» **Work to be completed**
Scan the data below for the string "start". Copy every line where it appears.
─── Supplied material
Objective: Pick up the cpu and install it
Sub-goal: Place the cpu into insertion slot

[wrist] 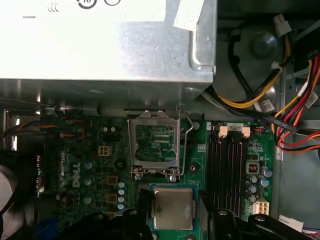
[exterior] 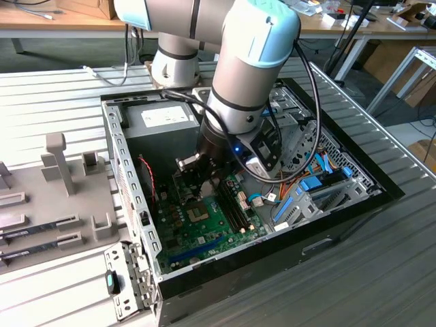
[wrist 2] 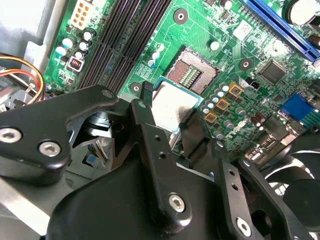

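In the exterior view, a grey fixture tray (exterior: 27, 178) lies on the slatted table (exterior: 327, 286) at that view's left. Beside it sits the open computer case (exterior: 117, 170), with the grey power supply (exterior: 163, 122) at its far end and the green motherboard (exterior: 204, 235) on its floor. The arm (exterior: 245, 75) reaches down into the middle of the case and ends low over the board. In both wrist views the jaws are narrowed onto the cpu (wrist 2: 172, 107) (wrist: 172, 207). One black finger (wrist 2: 150, 135) presses one edge and the other finger (wrist: 209, 212) presses the opposite edge, so the chip is clamped between them. The cpu lies flat, its silvery-grey metal top turned up toward the cameras and its thin pale rim showing on the free edges. It is square, so it has no long axis, and its sides run roughly parallel to those of the socket. It sits just beside the open socket (wrist 2: 192, 75), not in it. Whether it touches the board underneath cannot be told. In the first wrist view the metal socket frame (wrist: 131, 147) lies between the chip and the power supply (wrist: 100, 50). On the other side of the chip and socket run the dark memory slots (wrist 2: 122, 40) (wrist: 230, 160). Bundled red and yellow cables (wrist: 300, 117) lie beyond the slots.
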Robot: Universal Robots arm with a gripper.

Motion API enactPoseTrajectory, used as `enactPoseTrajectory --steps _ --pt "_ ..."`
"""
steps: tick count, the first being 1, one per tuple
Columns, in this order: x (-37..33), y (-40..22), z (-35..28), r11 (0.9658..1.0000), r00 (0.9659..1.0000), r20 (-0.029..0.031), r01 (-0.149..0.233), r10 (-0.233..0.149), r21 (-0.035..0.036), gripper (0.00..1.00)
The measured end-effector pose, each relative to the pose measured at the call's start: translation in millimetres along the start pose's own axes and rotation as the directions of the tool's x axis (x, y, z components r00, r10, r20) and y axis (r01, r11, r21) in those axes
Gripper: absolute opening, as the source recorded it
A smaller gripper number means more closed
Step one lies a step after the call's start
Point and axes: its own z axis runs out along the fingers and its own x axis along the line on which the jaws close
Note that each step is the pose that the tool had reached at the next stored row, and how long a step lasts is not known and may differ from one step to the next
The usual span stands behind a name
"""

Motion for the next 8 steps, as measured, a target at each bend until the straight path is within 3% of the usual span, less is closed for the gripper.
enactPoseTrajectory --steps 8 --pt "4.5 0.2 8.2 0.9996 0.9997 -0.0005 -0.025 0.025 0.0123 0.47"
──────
» **Output of the exercise**
The measured end-effector pose, each relative to the pose measured at the call's start: translation in millimetres along the start pose's own axes and rotation as the directions of the tool's x axis (x, y, z components r00, r10, r20) and y axis (r01, r11, r21) in those axes
Step one lies a step after the call's start

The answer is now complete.